Vor 2 Jahren sind MichaEbeling und ich schon einmal zum Slam nach Konstanz gefahren und damals haben wir einen großen Fehler gemacht: Wir sind am nächsten Tag schon nach Berlin zurückgefahren – 17 Stunden Zugfahrt für 5 bis 10 Minuten Auftrittszeit, einen (sehr guten) Slam und einen kurzen Blick auf den Bodensee. Diesmal habe ich noch einen Tag in Kreuzlingen, dem schweizer Teil von Konstanz, drangehängt. Zusammen mit Mirco Buchwitz und Frank Kloetgen waren wir zu Gast bei Charlotte und Thomas, die in einer großen WG in einem wunderschönen (und im Winter unbeheizbaren) Haus mit Garten wohnen. Die beiden organisieren Slams und Lesungen in Konstanz und betreiben das CD-Label Sprechstation. Mein Rat: Die CDs von Sebastian 23 und Gabriel Vetter kaufen, anhören und sich anschließend darüber freuen, diesen, meinen Rat beherzigt zu haben!
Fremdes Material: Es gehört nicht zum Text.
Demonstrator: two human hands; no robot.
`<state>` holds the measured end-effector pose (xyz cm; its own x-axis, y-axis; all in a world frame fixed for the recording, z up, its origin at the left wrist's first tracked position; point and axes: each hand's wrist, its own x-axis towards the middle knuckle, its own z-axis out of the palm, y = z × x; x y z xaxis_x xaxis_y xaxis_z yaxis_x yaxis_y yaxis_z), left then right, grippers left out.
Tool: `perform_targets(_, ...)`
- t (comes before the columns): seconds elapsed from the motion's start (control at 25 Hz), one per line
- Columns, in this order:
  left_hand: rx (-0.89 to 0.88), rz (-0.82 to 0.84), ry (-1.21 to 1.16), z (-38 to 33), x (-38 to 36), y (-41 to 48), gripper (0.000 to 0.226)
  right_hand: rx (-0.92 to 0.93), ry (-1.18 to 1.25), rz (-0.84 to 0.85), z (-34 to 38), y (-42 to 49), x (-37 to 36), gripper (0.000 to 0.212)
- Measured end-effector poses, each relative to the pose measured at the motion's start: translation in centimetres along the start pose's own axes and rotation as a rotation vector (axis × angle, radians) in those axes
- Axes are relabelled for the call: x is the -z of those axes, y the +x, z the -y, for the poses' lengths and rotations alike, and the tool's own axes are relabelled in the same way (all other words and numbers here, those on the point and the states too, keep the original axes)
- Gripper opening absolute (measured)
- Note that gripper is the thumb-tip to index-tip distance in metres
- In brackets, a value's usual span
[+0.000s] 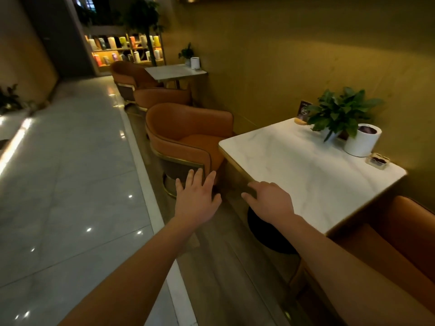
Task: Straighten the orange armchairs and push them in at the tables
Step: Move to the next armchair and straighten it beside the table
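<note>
The pale tiled aisle runs down the left, with a strip of wooden floor along the wall where the seating stands. On that strip, the near surface is a white marble top with a gold edge. Its long axis runs from the wall out towards the aisle.

The orange armchair that the move concerns stands at the far end of this surface. Its curved back is turned away up the row and its open seat faces the surface, with the seat front close to the surface's far corner. It looks slightly skewed to that edge, though the wide lens makes this hard to judge. A second armchair sits at the opposite end, at the lower right. 2 more armchairs stand farther up the row, around the far surface.

From both grips the orange armchair lies ahead and a little to the left. The left grip is the nearer one. It is spread flat with straight fingers and holds nothing, and its fingertips reach the lower front corner of the aisle-side arm. Whether they touch it cannot be told. The right grip is also spread and empty, over the surface's aisle-side edge.

Pushing the chair in likely means driving it from the back towards the surface, so the left grip would probably lead.

A potted plant, a white pot and a small dish stand at the wall side.
</note>
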<state>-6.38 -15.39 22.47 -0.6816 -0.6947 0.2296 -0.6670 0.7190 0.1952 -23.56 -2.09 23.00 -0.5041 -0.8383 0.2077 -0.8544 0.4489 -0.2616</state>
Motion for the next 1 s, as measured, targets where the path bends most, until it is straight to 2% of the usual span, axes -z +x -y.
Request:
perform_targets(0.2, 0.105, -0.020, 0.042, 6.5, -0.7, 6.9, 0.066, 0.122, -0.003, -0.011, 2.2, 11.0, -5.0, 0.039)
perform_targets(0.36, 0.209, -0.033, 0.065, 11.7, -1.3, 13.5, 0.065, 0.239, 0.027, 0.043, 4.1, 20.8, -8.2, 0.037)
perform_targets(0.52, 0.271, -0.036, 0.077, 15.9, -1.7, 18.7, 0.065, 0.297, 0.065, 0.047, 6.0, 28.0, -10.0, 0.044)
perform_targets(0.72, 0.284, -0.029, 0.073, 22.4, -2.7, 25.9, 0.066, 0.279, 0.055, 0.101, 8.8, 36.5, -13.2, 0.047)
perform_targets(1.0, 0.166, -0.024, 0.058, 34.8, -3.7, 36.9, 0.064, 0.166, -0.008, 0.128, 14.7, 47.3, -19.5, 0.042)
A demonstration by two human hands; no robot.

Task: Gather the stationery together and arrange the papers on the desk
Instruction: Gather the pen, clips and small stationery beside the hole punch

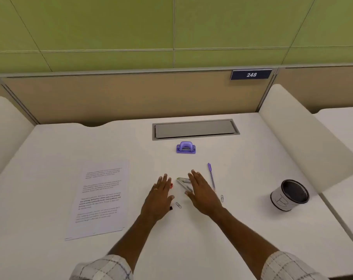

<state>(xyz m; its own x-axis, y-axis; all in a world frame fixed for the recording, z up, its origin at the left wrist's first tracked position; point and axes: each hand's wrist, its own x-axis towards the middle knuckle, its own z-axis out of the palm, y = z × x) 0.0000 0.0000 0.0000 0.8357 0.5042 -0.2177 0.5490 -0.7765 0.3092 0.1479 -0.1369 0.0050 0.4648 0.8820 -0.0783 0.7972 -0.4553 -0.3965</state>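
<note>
Both hands lie flat and open on the white counter [242, 229], palms down, gripping nothing: the left hand [158, 199] partly covers a small red piece [171, 185], too hidden to name, and the right hand [203, 194] rests against an opened metal stapler [183, 183]. Two paper clips [178, 205] lie near the hands, one between them and one right of the right wrist; a purple pen [211, 176] lies just right of the right hand, and a purple hole punch [186, 148] sits farther back. The printed papers [99, 199] lie well left, a mesh pen cup [290, 196] well right. The clips look light and slippery, best swept or pinched by an edge; the stapler looks stiff and heavier, best taken across its body; the sheets are limp, best lifted by a corner.
</note>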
Den Sonnabend habe ich zu einem Großteil mit Gartengammeln, Kaffeetrinken und Zeitunglesen verbracht. (Bin ich übrigens krank, weil ich das trotz der grauenvollen Nachrichten in der Zeitung als angenehm empfunden habe? Wahrscheinlich. Und verwende ich eigentlich zuviele Klammern? Wahrscheinlich.)

Am späten Nachmittag waren wir im Bodensee baden, womit ich den Punkt „Baden im Bodensee“ nun endlich auch auf der „Liste der Dinge, die ich unbedingt noch im Leben machen will“ abhaken kann. Bin inzwischen ziemlich weit mit dem Abarbeiten dieser Liste gekommen. Jetzt muss ich nur noch in den Weltraum fliegen, die Welt retten und auf dem 50. Geburtstag meiner Ururenkelin nackt und betrunken auf dem Tisch tanzen, und dann kann ich zum Sterben auf den Berg gehen.